The rising trend of “looking sexy” in the commercial hub of Africa – Lagos – closely mimics what is seen in Western cultures. Most men today have joined the all-cool fit fam. They visit the gym each day to sweat it out for that fit and ripped physique.
It is a healthy lifestyle to exercise and look fit, but what most people fail to understand is the importance of healthy skin as well. What’s the use of all that ripped gym body if it’s clothed in dirty, unhealthy-looking skin?
I’ve personally struggled with dull skin myself, especially on big days (presentations at the office, class reunions, dates, etc) when I really needed to have that glow.
These skincare tips for Nigerian men are not just from my professional experience; I’ve personally tried and still abide by them till date. What’s more — they are simple yet very efficient skin care tips anyone can try.
This is as old as it gets. Quite frankly, staying hydrated all day keeps the skin smooth and alive. It’s like dumping a dying flower in a pot of water and watching its petals blossom. It is just that simple. Previously, I could work a nine-hour shift without taking a glass of water. I had this notion that I’d take more water at home to cover for the period of drought. This is detrimental to skin health. You must give your body water the moment it needs it. You can’t drink a full jug at night to make up for the unquenched thirst in the afternoon. Presently, I keep a water bottle on my consulting table and drink some once my body alarms me. You can also throw in cut slices of ginger and lemon (lemons have a great amount of vitamin C) into the water bottle.

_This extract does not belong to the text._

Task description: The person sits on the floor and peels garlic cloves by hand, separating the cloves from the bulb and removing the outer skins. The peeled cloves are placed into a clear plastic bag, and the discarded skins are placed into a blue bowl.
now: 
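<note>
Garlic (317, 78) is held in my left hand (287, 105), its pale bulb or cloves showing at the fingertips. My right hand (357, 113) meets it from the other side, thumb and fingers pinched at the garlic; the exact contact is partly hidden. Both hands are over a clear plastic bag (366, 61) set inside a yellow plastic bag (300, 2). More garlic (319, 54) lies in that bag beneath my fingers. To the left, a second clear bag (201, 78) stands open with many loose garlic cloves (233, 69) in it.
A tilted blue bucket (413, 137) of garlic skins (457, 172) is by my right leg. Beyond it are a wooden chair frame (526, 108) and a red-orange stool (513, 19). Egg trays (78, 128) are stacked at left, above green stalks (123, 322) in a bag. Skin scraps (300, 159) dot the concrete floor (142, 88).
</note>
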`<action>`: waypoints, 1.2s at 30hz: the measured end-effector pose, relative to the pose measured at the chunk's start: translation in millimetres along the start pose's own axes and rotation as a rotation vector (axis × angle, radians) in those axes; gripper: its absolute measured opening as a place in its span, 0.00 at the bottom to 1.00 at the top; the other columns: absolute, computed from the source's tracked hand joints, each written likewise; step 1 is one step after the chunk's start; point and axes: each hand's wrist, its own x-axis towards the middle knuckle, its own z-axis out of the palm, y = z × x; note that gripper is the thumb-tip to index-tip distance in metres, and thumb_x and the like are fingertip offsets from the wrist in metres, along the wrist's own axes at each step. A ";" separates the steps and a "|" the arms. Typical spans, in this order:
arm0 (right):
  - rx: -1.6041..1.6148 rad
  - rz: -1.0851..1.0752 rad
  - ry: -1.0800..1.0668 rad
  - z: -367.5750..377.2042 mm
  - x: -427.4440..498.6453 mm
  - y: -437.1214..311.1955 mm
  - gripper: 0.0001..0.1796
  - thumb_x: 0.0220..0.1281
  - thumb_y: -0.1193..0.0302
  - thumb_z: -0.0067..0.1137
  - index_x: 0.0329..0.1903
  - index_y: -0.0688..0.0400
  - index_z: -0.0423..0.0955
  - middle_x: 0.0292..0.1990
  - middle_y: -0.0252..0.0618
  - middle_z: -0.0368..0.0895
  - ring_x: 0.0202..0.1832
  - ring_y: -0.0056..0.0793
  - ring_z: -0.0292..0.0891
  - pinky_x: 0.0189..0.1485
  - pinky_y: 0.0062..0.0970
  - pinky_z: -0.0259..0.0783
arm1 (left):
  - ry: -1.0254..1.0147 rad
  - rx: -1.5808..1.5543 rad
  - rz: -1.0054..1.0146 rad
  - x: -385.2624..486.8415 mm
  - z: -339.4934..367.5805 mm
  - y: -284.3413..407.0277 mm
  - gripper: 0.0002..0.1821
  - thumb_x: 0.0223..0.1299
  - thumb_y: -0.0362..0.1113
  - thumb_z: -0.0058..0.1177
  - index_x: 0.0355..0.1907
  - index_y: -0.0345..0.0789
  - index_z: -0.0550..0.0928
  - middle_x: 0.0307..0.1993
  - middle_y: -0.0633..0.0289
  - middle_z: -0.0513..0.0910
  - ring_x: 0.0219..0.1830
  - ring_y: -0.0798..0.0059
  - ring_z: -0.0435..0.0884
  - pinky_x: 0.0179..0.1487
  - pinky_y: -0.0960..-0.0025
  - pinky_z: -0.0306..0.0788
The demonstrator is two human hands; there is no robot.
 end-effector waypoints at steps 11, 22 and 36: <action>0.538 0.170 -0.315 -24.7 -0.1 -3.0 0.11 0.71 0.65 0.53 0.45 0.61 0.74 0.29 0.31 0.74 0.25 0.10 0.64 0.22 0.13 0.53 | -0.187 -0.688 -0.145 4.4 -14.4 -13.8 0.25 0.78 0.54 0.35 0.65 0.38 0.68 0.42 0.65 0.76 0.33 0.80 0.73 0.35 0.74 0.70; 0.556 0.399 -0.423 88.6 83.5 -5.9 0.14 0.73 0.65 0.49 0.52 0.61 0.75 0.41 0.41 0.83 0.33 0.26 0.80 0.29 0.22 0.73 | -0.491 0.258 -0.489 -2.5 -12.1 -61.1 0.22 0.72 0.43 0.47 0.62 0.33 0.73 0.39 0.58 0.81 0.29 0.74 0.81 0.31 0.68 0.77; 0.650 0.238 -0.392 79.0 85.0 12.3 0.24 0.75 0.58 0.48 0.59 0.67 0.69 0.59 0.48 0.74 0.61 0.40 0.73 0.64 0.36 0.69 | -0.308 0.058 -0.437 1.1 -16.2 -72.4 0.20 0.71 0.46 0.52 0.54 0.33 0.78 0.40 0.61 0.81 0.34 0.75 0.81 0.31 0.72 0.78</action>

I seldom visit the gym but in my ever-busy schedule, I find time at home to skip, take a walk around my neighborhood or jog. These aerobic exercises (or cardio) can make you sweaty, but they help your skin breath some air. The rush of cold water after a period of cardio can also be beneficial and you can appreciate the instant feel of coolness after each session. From my experience in dermatology, anything that promotes healthy circulation will benefit the skin. By increasing blood flow, exercise helps nourish skin cells and keep them active. If you have a big day, you can sweat it out on a treadmill, do some rope skipping, or go for a run a night before. Your skin will feel smooth and radiant the next morning.
The benefit of eating 2 or 3 servings of fruits and veggies every day can never be overemphasized. In my opinion, you should eat as much vegetable and fruits as your belly and pocket allow each day. Watermelons, raw tomatoes, cucumbers, pawpaw and green garden eggs are my personal favorites. These guys can do wonders for your skin. I take pineapples and bananas as well, but in moderation. The key is creating a healthy habit of eating fruits daily. I equally recommend that refined sugars and heavy fries be avoided.

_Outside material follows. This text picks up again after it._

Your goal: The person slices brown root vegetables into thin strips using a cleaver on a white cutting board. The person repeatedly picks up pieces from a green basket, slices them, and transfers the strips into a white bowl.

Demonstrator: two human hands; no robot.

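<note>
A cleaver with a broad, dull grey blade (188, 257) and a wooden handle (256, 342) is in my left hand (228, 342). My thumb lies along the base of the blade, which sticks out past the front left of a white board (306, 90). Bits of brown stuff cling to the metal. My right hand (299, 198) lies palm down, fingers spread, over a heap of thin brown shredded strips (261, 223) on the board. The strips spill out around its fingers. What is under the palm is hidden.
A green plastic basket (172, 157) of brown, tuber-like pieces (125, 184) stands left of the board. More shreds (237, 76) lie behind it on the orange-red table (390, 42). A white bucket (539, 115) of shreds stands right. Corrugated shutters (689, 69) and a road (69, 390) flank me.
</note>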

You need eight hours of good sleep every night to achieve healthy glowing skin. Again, this is unrealistic for me because of personal study time and other night-time activities, including surviving the mad traffic in Lagos. Any amount of sleep you can steal out daily from your busy routine can greatly help improve your health in general.
Know your skin type and use skincare products that suit your skin type. Body creams sometimes may not be well suited for the face. Specific facial creams should be used on the face for optimal results. Use good made-for-men face wash mornings and evenings. Remember to moisturize after each wash. Sunscreen products can be of added benefits if you are constantly exposed to sunlight. This reduces the aging effect of the sun radiation.
Routine visit to a dermatologist once or twice a year doesn’t make you less of a man. Frankly, I am thankful to my parents for availing me of these consults in my teenage years when I battled pimples and blackheads.